Pachycereus grandis
- Conservation status: Vulnerable (IUCN 3.1)

Scientific classification
- Kingdom: Plantae
- Clade: Tracheophytes
- Clade: Angiosperms
- Clade: Eudicots
- Order: Caryophyllales
- Family: Cactaceae
- Subfamily: Cactoideae
- Genus: Pachycereus
- Species: P. grandis
- Binomial name: Pachycereus grandis Rose
- Synonyms: Cereus bergerianus Vaupel 1913;

= Pachycereus grandis =

- Authority: Rose
- Conservation status: VU
- Synonyms: Cereus bergerianus

Species of cactus

Pachycereus grandis is a species of Pachycereus found in Mexico.

==Description==
Pachycereus grandis is a tree-shaped cactus that can grow 5 to 25 meters tall and is densely branched.
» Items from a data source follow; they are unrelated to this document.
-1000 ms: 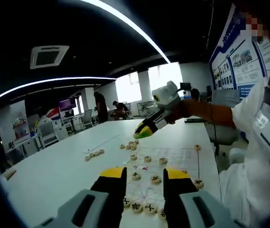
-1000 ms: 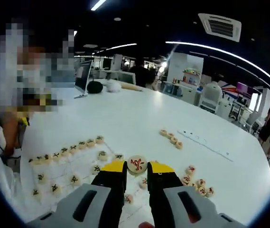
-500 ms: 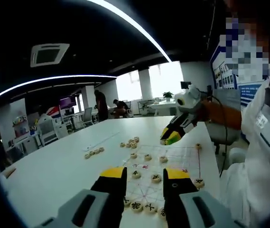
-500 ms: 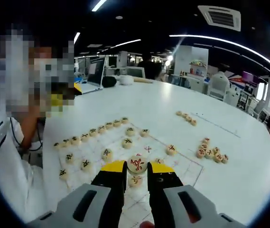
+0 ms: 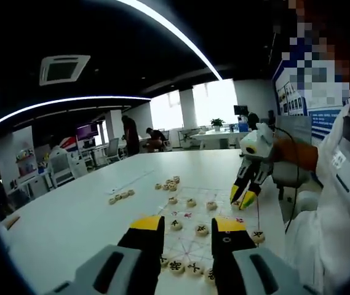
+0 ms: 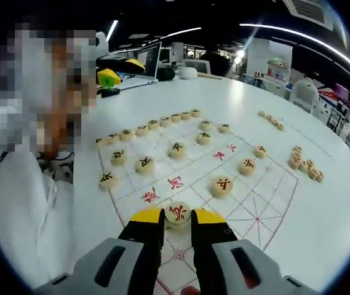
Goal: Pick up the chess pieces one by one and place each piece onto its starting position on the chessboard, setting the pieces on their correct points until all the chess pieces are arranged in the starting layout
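Observation:
A paper chessboard with red lines lies on the white table. Black-marked round pieces stand on its far left side, with a row of them along that edge. Three red-marked pieces stand nearer the middle. My right gripper is shut on a red-marked piece, low over the board's near end. In the left gripper view it points down over the board's right edge. My left gripper is open and holds nothing, above the black pieces.
Loose red pieces lie in a cluster beside the board, with a short row farther out. A person in white sits at the table's edge. A laptop stands at the far side. Office desks and people fill the background.
My right gripper has carried the red piece across and down, to low over the board's near end. The left gripper has stayed where it was, open.

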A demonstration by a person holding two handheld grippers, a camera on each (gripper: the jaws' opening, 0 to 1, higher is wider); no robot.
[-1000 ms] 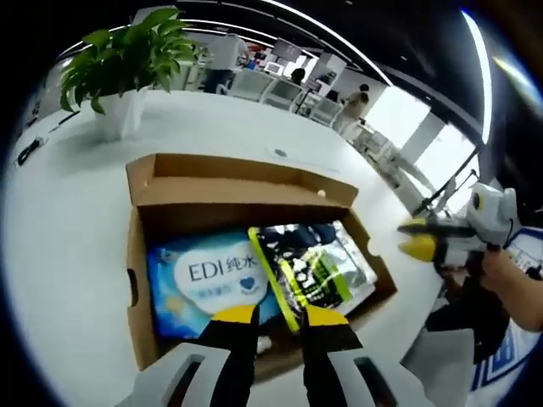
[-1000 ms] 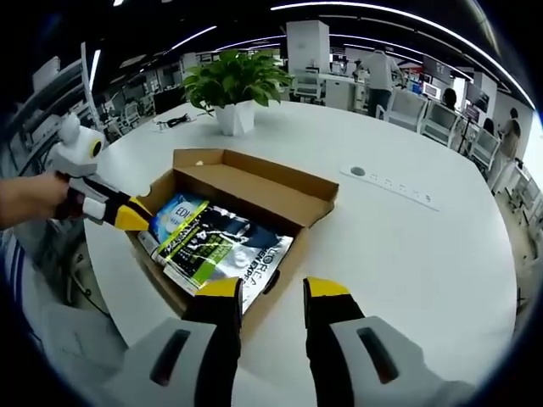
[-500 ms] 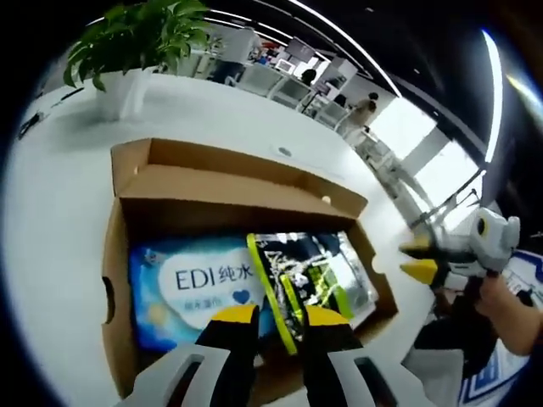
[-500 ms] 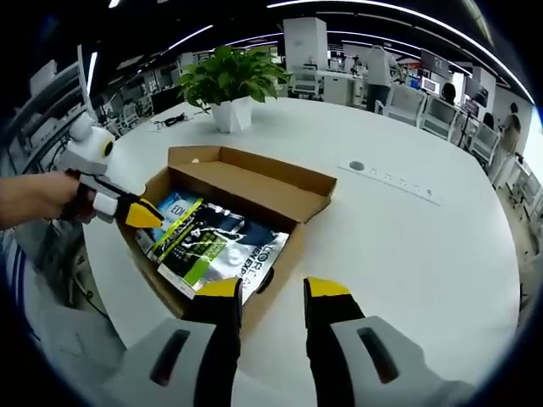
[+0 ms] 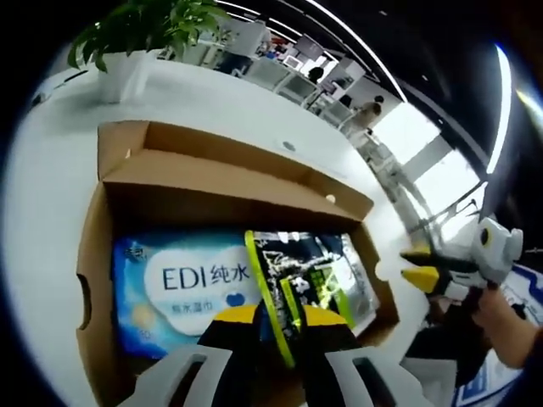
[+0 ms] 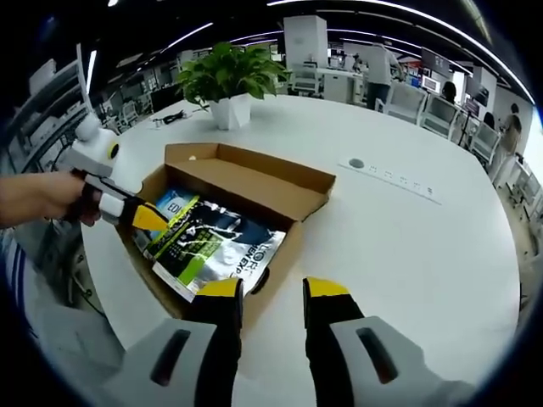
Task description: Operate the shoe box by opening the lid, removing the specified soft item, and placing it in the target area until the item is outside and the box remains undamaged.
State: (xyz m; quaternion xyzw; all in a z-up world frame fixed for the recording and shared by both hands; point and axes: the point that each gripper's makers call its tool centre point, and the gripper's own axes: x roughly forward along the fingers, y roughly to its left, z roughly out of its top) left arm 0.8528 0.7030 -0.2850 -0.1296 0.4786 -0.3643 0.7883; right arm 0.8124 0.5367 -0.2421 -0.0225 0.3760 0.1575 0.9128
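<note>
Behind the shoe box (image 6: 254, 182), a potted plant (image 6: 231, 85) stands well apart.

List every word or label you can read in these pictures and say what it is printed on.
"EDI" followed by Chinese characters "纯水": on the blue wipes pack inside the cardboard box.
Partial letters, roughly "OR...EXP": on the silver and green pouch, too cut off to read for certain.
Smaller print on both packs: too blurred to read.
</note>
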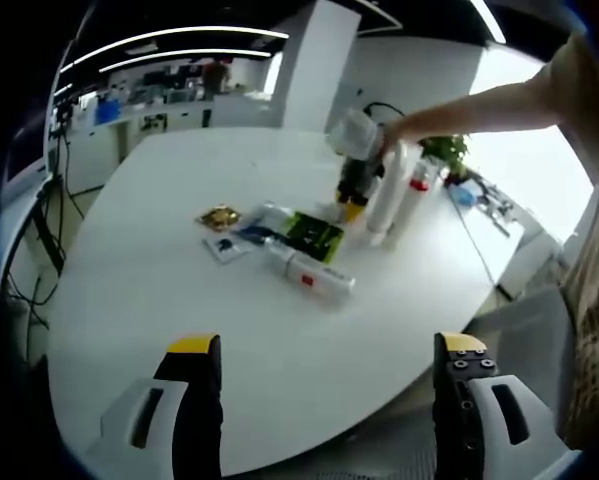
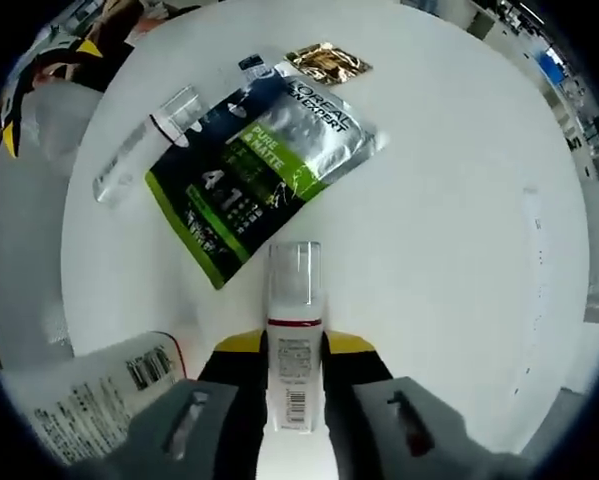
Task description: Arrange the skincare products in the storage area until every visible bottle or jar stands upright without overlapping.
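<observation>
Clamped between the right gripper's [image 2: 294, 350] jaws at lower centre, a white bottle [image 2: 294, 330] points at a green sachet [image 2: 254, 175] on the table [image 2: 459, 250]. Left gripper [image 1: 329, 365] gapes, holding nothing; mid-frame, a fallen tube [image 1: 314, 270].

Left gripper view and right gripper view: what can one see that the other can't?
Left gripper view alone: the left tongs open over the white table, standing white bottles, a person's arm. Right gripper view alone: the right tongs shut on a white bottle with a clear cap. Both: the green-and-silver packet, the gold sachet, a lying white tube.
</observation>
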The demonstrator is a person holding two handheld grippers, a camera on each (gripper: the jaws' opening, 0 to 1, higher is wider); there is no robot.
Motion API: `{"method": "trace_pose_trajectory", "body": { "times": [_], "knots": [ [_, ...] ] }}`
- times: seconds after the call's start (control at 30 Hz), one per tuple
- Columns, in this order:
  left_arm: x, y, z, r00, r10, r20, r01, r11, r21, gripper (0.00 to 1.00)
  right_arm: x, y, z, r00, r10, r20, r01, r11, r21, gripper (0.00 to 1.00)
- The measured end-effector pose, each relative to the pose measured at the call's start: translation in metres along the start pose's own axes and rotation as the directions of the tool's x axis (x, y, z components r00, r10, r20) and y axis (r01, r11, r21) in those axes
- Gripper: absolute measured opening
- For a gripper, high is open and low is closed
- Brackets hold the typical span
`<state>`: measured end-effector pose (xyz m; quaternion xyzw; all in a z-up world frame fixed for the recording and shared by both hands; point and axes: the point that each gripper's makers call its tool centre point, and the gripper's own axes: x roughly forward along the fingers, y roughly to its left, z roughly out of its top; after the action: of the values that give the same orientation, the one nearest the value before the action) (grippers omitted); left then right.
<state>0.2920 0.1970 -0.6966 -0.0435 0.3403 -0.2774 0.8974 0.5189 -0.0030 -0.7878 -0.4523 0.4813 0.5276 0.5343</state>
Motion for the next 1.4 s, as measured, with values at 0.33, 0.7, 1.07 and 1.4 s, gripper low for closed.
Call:
{"method": "trace_pose_trajectory", "body": {
  "times": [0.33, 0.7, 1.07, 1.4],
  "knots": [
    [0.001, -0.001, -0.001, 1.0, -0.004, -0.008, 0.004, 1.0, 0.003, 0.85, 0.0, 0.0, 0.0, 1.0, -0.006, 0.022, 0.006, 1.0, 0.007, 0.2],
    [0.001, -0.001, -0.001, 1.0, -0.005, -0.008, 0.005, 1.0, -0.003, 0.85, -0.001, -0.002, -0.002, 0.999, -0.025, 0.03, 0.024, 1.0, 0.004, 0.19],
    [0.0, -0.001, 0.001, 1.0, -0.008, 0.002, 0.008, 1.0, -0.004, 0.85, -0.038, -0.025, 0.004, 0.982, -0.126, 0.143, 0.113, 0.989, 0.095, 0.19],
    [-0.006, 0.0, 0.01, 0.999, -0.002, 0.045, 0.004, 0.999, -0.045, 0.85, -0.116, -0.043, 0.027, 0.877, -0.319, 0.36, 0.253, 0.942, 0.218, 0.19]
  ]
}}
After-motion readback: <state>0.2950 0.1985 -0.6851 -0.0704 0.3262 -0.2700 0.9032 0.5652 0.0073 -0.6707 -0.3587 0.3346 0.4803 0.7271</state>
The main stem is between 1 and 1.8 meters long and 20 to 25 centimeters wide. The shoots are light green, upright, and columnar, featuring constrictions along their lengths. Each shoot has 8 to 11 ribs that are widely spaced with areoles. Areoles are oval in shape, measuring 1 to 1.5 centimeters long and 0.5 to 0.8 centimeters wide, and are spaced 1 to 3 centimeters apart with no longitudinal groove. These branches are semi-erect and measure 16 to 22 centimeters in width. The cactus has three central spines, which are grayish-white and can grow up to 6 centimeters long, with the longest being the lowest. There are also nine to ten short, somewhat flattened radial spines varying from 7 to 10 in number, are slightly flattened, and range from 0.5 to 2.5 centimeters in length, displaying a gray color with black tips. . At the top, it has a large terminal pseudocephalium, which is covered with numerous long spines or bristles.

The flowers are white and measure 9 to 10 centimeters long, bell-shaped to funnel-shaped. Their pericarpel measures 1 to 2.5 centimeters long and 1 to 1.5 centimeters wide, featuring an elliptical shape, flower tube are covered with small tapering scales, inconspicuous bracteoles, and abundant dark brown hairs. The receptacle tube is 5 to 6 centimeters long and has triangular to lanceolate bracts with an acute to acuminate apex, fleshy texture, and yellowish bristles. The green tepals form a floral envelope where the calyx and corolla are indistinguishable, featuring consistent shapes and colors in two cycles. Internal tepals are linear or lanceolate, measuring 3 to 4 centimeters long and can be white, green, or yellow. The fruit is globose, measuring 5 to 6 centimeters long and 5 to 6.5 centimeters wide, semi-fleshy, covered in dense yellow to dark brown hairs, and has flexible, abundant spines that are yellowish brown and range from 0.5 to 4.0 centimeters long. The seeds are pyriform, measuring 5 to 6 millimeters in length.

==Distribution==
Pachycereus grandis is commonly found in the Mexican states of México, Michoacán, Morelos, Oaxaca, and Puebla, typically at altitudes between 900 and 1,500 meters.

==Taxonomy==
The first description was made in 1909 by Joseph Nelson Rose. The name 'grandis' is derived from Latin and means 'large,' reflecting the impressive size of this species.